▶ Task details
Would you please retype, exactly, the lines of the listing below between the line with "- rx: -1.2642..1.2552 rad" and the line with "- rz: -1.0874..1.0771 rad", inclusive?

++++++++++

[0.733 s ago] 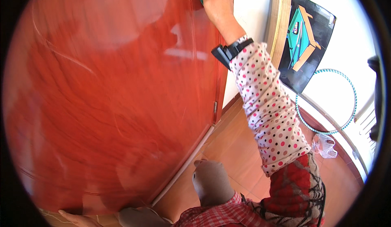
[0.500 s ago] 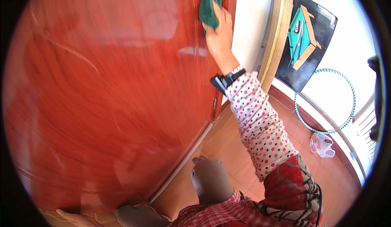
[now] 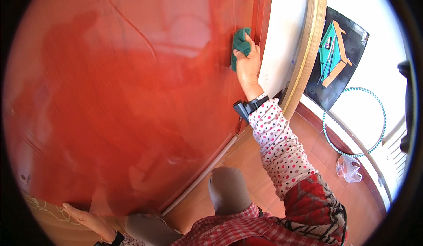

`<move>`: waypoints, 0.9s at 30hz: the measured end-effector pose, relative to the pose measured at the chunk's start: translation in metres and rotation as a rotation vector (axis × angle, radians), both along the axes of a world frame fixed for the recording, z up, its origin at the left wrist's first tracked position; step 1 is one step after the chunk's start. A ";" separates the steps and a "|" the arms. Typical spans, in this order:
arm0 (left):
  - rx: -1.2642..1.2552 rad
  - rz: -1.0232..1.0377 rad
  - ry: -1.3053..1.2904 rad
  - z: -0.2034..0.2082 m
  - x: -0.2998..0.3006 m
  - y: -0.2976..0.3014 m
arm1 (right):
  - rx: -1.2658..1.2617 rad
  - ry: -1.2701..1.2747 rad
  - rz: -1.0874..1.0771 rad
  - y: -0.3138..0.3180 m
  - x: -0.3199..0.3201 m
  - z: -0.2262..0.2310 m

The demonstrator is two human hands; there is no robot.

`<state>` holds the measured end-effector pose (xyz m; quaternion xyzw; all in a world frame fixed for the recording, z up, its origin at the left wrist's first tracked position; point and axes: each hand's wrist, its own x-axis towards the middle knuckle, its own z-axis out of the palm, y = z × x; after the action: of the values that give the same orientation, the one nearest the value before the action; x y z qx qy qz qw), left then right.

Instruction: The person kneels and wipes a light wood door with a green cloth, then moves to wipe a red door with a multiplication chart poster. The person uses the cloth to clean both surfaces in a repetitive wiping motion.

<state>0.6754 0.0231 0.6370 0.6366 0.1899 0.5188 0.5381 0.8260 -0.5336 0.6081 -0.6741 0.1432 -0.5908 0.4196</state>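
Note:
A folded green cloth [image 3: 240, 47] is pressed to the glossy red-brown door [image 3: 132, 113], close to its hinged right edge. My right hand [image 3: 249, 65] is closed on the cloth, fingers on top of it. A dark band with a small box sits on that wrist, above a dotted sleeve. At the lower left, my left hand [image 3: 90, 223] holds the near edge of the door, one digit stretched along it. The rest of its fingers are mostly hidden.
A wooden post [image 3: 304, 47] and white wall stand right of the door frame. Beyond lean a dark panel picturing a pool table [image 3: 335, 56] and a striped hoop [image 3: 383, 113]. A plastic bag [image 3: 349, 169] lies on the tiled floor [image 3: 291, 158]. My knee [image 3: 228, 191] is below the door.
My right hand has slid the cloth down along the door's hinge side. The view has shifted, and more of my left hand and its wristband now show.

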 end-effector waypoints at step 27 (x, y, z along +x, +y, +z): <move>0.285 -0.424 -0.118 0.018 0.045 -0.005 | -0.448 -0.283 0.216 0.242 -0.078 0.122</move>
<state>0.7200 0.0178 0.6554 0.7001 -0.0543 0.4523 0.5499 0.7479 -0.2916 0.7301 -0.6723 -0.1236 -0.6478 0.3363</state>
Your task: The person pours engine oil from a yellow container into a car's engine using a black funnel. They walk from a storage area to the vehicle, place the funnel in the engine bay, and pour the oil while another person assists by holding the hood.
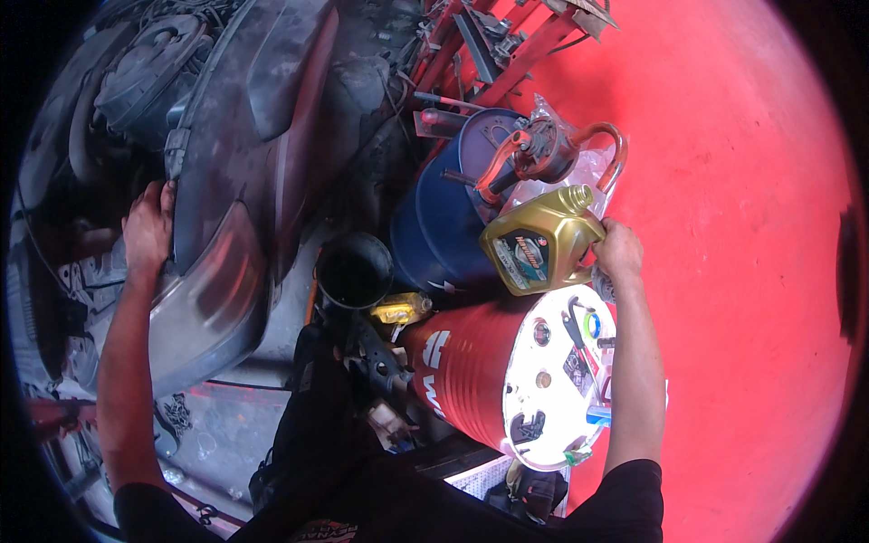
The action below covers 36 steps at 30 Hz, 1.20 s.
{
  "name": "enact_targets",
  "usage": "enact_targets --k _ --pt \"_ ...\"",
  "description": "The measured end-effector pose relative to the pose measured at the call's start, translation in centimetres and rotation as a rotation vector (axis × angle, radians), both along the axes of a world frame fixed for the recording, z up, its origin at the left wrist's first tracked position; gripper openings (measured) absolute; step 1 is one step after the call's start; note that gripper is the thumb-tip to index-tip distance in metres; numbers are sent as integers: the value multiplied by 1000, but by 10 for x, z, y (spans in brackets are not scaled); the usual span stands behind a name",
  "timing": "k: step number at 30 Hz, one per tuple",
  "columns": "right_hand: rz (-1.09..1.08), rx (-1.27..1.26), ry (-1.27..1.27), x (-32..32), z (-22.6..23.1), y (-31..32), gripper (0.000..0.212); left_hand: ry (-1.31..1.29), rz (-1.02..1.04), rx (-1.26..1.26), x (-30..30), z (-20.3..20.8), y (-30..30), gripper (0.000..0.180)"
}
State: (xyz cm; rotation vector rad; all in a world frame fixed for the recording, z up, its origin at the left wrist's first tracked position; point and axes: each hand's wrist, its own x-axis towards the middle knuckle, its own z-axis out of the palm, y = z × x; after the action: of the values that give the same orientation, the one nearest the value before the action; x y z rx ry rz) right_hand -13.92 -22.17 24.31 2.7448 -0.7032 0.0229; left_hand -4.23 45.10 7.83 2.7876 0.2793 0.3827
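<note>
My right hand (621, 251) grips a gold plastic oil jug (552, 240) by its handle, the neck pointing up and no cap visible on it. The jug is above the far edge of the red drum's white top, in front of the blue drum; I cannot tell whether it touches either. On the left, my left hand (149, 226) rests with its fingers over the edge of a car's front fender (213, 172), just above the headlight (213, 294). Nothing shows in that hand, and its fingertips bend out of sight past the edge.
The red drum (466, 366) bears small tools and parts on its white top (543, 407). A hand-crank pump (543, 154) stands on the blue drum (439, 217). A black bucket (354, 271) and a yellow bottle (401, 309) lie between car and drums. A red wall (742, 226) bounds the right.
</note>
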Motion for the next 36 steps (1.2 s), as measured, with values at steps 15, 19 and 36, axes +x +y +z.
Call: enact_targets --k 15,19,36 --pt "4 0 0 2 -1 -2 34 -2 -6 5 1 -2 3 53" --pt "16 -3 3 1 0 -1 32 8 -2 2 0 -1 1 53" --pt "-12 13 29 1 6 9 34 -15 2 26 1 -2 2 51"
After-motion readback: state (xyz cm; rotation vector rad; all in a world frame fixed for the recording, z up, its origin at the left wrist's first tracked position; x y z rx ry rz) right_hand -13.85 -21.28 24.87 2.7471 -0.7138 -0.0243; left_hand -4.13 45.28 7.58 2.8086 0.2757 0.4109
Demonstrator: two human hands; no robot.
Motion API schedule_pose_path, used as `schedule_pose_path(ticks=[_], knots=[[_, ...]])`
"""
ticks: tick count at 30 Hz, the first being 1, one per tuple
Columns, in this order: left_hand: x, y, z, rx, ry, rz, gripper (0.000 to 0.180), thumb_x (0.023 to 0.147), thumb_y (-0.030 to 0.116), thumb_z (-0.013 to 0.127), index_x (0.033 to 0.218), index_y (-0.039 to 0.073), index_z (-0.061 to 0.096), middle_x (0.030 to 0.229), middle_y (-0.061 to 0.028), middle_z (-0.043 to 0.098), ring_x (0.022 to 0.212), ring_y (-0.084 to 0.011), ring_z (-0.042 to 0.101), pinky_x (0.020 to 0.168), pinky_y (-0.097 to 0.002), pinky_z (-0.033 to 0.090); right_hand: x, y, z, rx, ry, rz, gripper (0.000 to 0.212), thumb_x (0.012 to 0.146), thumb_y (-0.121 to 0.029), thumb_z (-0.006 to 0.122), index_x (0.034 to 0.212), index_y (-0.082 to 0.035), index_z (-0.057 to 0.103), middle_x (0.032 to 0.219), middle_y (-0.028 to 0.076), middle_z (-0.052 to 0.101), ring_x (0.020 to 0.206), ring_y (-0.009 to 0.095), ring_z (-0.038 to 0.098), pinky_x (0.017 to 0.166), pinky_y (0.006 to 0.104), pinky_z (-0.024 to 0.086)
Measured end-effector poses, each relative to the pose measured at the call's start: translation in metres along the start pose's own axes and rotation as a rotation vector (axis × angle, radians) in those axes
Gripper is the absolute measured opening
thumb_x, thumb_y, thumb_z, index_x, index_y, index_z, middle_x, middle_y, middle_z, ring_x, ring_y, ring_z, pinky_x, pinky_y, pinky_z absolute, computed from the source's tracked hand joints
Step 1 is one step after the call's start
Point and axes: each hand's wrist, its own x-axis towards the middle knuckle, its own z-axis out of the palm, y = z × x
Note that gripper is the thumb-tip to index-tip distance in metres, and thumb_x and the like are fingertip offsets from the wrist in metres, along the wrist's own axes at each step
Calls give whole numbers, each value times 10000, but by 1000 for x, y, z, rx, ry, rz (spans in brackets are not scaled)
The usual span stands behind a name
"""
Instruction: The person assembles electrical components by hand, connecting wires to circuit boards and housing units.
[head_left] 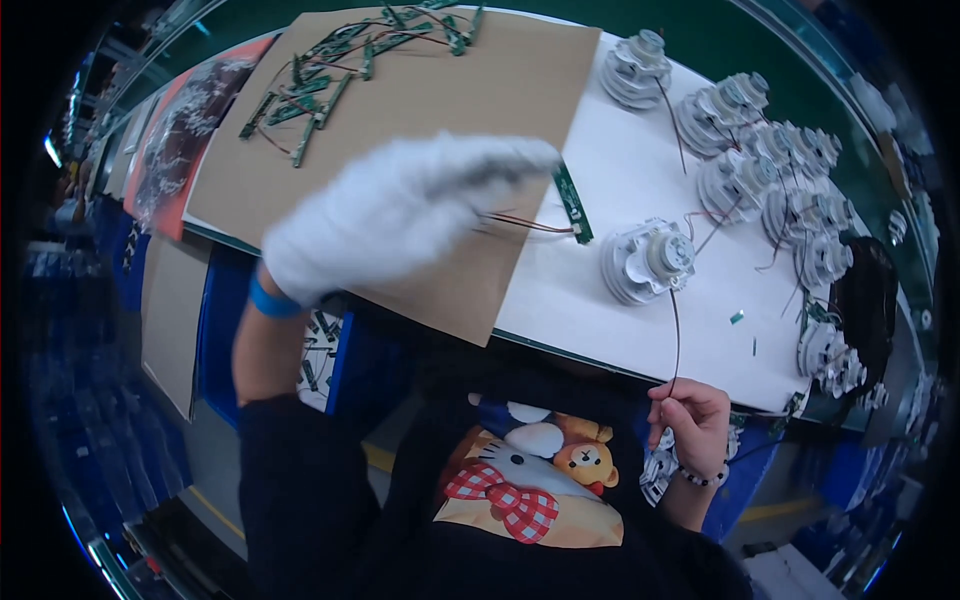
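My left hand [400,205], in a white glove, reaches over the edge of the brown cardboard sheet [420,100]. At its fingertips is a narrow green circuit board [573,205], with thin red and dark wires [530,221] trailing back under the glove. To the right of that board, a white round motor-like unit [648,262] stands on the white table surface [570,310]. A thin dark wire [677,335] runs from this unit toward me. Beyond the table's front edge, my bare right hand [690,425] pinches the wire's end between thumb and finger.
Several similar white units [722,112] with dangling wires stand at the right and far right. Wired green boards [345,60] lie heaped on the cardboard's far side. An orange-edged bag [195,130] sits at the left. A blue bin [225,335] with boards is below the table.
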Motion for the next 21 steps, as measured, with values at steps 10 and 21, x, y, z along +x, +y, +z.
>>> schedule_pose_path(ticks=[10, 21], knots=[[20, -33, -7, 716, -366, 33, 207, 742, 33, 540, 928, 82, 616, 1052, -132, 567, 930, -318, 549, 759, -365, 459, 8, -3, 3, 50, -11, -74, 120, 812, 65, 511, 901, 100, 584, 820, 120, 562, 570, 123, 567, 462, 200, 470], [10, -22, 10, 448, -240, -411, 164, 670, 128, 681, 748, 25, 580, 756, -137, 560, 717, -276, 576, 640, -333, 453, 28, -7, 35, 139, -90, -6, 52, 782, 68, 579, 823, 68, 547, 758, 85, 593, 575, 64, 577, 482, 158, 486]])
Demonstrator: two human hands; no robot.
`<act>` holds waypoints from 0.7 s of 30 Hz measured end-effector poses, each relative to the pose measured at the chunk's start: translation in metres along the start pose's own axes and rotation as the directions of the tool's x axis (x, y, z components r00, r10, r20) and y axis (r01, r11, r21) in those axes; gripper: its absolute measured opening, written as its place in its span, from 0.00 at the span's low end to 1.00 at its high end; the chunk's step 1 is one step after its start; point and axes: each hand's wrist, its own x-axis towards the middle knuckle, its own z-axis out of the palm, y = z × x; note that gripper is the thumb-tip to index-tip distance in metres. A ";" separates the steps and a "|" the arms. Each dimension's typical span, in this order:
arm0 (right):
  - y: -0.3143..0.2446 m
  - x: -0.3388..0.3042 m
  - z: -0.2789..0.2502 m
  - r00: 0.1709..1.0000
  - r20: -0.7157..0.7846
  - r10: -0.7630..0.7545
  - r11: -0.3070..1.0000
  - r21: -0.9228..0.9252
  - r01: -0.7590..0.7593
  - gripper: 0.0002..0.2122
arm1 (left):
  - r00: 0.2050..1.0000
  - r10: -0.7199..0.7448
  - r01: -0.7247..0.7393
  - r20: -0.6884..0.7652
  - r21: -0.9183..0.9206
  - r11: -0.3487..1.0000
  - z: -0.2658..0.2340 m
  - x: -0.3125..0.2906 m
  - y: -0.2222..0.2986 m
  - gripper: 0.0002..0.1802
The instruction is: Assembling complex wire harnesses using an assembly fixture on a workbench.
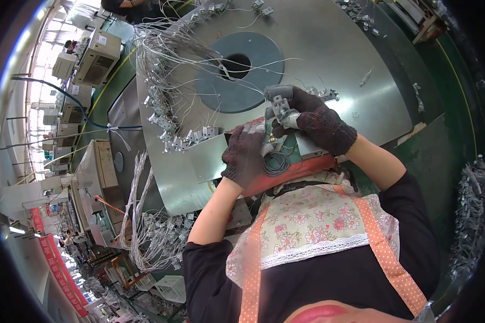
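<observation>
Both my hands wear dark knitted gloves with pale wrapping at some fingertips. My right hand (324, 125) is closed round a small grey metal bracket (279, 106); a grey cylinder (279, 92) sits at its fingertips, against the bracket. Close by on the left, my left hand (244, 153) has bent fingers over the table's near edge, beside small brass-coloured fittings. What it grips is hidden. A coil of thin grey cable (276, 163) hangs just below, between the hands. More metal brackets (328, 94) lie beyond my right hand.
The metal table (328, 43) has a grey round disc (269, 54) with a dark central hole. Wired metal parts (164, 121) line its left side, under a mass of pale wires (156, 43). Bundled wires (140, 237) hang at lower left. A white basket (171, 289) stands below them.
</observation>
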 end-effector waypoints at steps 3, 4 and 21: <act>0.002 0.001 -0.003 0.999 -0.006 0.040 0.999 -0.022 -0.040 0.30 | 0.998 -0.003 0.000 -0.070 -0.037 0.999 0.003 0.000 -0.002 0.30; 0.003 0.001 -0.005 0.999 -0.005 0.045 0.999 -0.025 -0.045 0.30 | 0.998 0.007 -0.010 -0.070 -0.044 0.999 0.001 0.000 -0.002 0.30; 0.024 -0.006 -0.006 0.999 0.001 -0.036 0.661 -0.750 0.025 0.19 | 0.924 -0.208 0.335 0.322 -0.412 0.847 -0.040 0.055 -0.066 0.23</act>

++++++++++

▶ Solution
  - rx: -1.2642..1.2552 rad
  - rz: -1.0232..1.0377 rad
  - ry: -1.3053..1.2904 rad
  - z: -0.2034..0.2082 m
  - x: -0.2998..0.3006 m
  - y: -0.2976..0.3014 m
arm1 (right):
  - rx: -1.2658..1.2617 rad
  - ry: -1.2701..1.2747 rad
  - rz: -1.0874..1.0771 rad

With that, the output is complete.